Data =
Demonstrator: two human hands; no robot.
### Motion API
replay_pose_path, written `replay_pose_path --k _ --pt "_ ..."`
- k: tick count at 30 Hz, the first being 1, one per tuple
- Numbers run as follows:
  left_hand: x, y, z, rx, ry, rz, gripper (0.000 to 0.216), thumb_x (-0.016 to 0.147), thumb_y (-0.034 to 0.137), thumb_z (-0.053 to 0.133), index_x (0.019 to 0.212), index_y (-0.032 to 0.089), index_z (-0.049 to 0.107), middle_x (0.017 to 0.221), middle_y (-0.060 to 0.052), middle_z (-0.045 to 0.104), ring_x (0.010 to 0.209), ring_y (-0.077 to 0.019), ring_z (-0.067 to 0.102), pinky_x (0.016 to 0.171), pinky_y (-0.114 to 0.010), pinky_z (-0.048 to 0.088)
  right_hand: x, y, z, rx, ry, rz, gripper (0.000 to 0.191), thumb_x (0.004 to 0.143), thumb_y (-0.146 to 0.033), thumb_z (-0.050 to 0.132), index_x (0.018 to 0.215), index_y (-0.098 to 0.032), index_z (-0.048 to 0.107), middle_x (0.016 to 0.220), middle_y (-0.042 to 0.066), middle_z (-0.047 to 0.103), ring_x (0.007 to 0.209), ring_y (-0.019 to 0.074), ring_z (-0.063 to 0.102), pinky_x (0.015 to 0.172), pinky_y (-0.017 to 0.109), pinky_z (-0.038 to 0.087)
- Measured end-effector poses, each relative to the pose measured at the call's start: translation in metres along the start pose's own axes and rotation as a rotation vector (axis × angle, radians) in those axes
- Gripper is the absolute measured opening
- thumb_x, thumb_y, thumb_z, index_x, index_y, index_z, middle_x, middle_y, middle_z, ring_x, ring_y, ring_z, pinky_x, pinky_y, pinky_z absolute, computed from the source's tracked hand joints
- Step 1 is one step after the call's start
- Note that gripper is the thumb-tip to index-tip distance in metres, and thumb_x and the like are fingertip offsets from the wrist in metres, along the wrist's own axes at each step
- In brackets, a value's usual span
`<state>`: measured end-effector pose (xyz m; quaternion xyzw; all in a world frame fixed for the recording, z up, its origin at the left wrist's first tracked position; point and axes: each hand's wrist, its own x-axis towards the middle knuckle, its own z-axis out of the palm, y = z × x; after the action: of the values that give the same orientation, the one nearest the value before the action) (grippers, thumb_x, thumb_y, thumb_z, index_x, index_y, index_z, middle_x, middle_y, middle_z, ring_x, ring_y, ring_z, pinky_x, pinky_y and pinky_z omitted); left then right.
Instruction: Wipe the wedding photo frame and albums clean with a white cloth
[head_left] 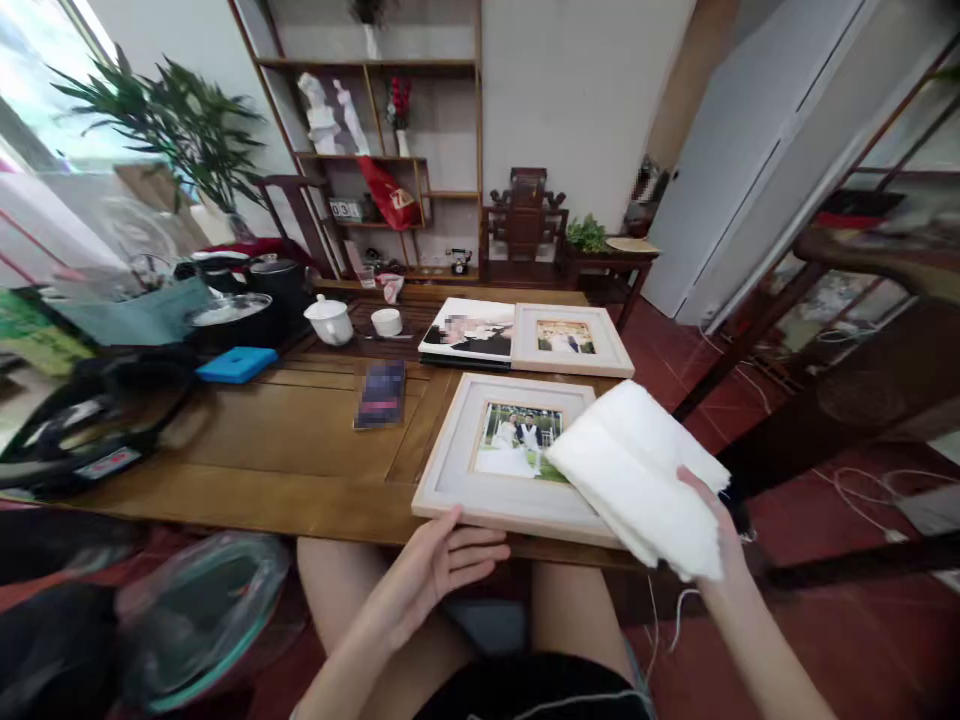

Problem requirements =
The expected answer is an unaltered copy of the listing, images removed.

Answer section =
Demonstrator: two human hands; no robot.
### Motion API
replay_pose_path, written `replay_pose_path --k _ --pt "_ ..."`
- k: tick count at 30 Hz, the first being 1, one per tuple
- Numbers run as follows:
  left_hand: x, y, z, rx, ry, rz, gripper (0.000 to 0.216), thumb_x (-0.016 to 0.147), thumb_y (-0.034 to 0.137), thumb_z (-0.053 to 0.133), index_x (0.019 to 0.212), index_y (-0.032 to 0.089), index_z (-0.049 to 0.107), middle_x (0.017 to 0.221), middle_y (-0.060 to 0.052), middle_z (-0.045 to 0.104), ring_x (0.010 to 0.209), ring_y (-0.077 to 0.019), ring_z (-0.067 to 0.102), pinky_x (0.016 to 0.171), pinky_y (-0.114 to 0.010), pinky_z (-0.048 to 0.088)
  right_hand: x, y, z, rx, ry, rz, gripper (0.000 to 0.191), thumb_x (0.004 to 0.143), thumb_y (-0.146 to 0.033), thumb_z (-0.050 to 0.132), index_x (0.018 to 0.215), index_y (-0.098 to 0.032), index_z (-0.048 to 0.107), middle_x (0.016 to 0.220), middle_y (-0.042 to 0.066), middle_z (-0.047 to 0.103), ring_x (0.007 to 0.209), ring_y (-0.019 to 0.074), ring_z (-0.063 to 0.102), pinky_x (0.015 to 0.172), pinky_y (-0.017 to 0.109), pinky_z (-0.038 to 0.087)
- Measured end-effector poses, each relative to the pose measured at the call's start: translation in metres along the start pose's own axes and rotation as a rotation vector (axis × angle, radians) in those axes
- Gripper is the absolute measured opening
- thumb_x, thumb_y, thumb_z, index_x, index_y, index_z, middle_x, middle_y, middle_z, ring_x, ring_y, ring_z, pinky_x, pinky_y, pinky_z absolute, computed from the source's tracked hand joints
- Step 1 is one step after the call's start
- Note that gripper is the thumb-tip to index-tip distance in metres, and thumb_x and the like are fingertip offsets from the wrist in metres, along the wrist's own axes at each step
- In brackets, a value's usual span
`<state>`: measured end-effector pose (xyz m; quaternion xyzw; all in a world frame fixed for the recording, z up, its origin at the left wrist's first tracked position; point and axes: each hand's wrist, its own x-axis towards the middle knuckle, its own z-axis out of the palm, y = z × x; after the action: of the values that give the same orientation, the one nearest the value before the action) (grippers, thumb_x, thumb_y, thumb_z, index_x, index_y, index_z, middle_x, middle_y, middle_z, ring_x, ring_y, ring_z, pinky_x, pinky_y and pinky_z omitted); left then right.
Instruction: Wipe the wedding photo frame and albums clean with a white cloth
[head_left] 

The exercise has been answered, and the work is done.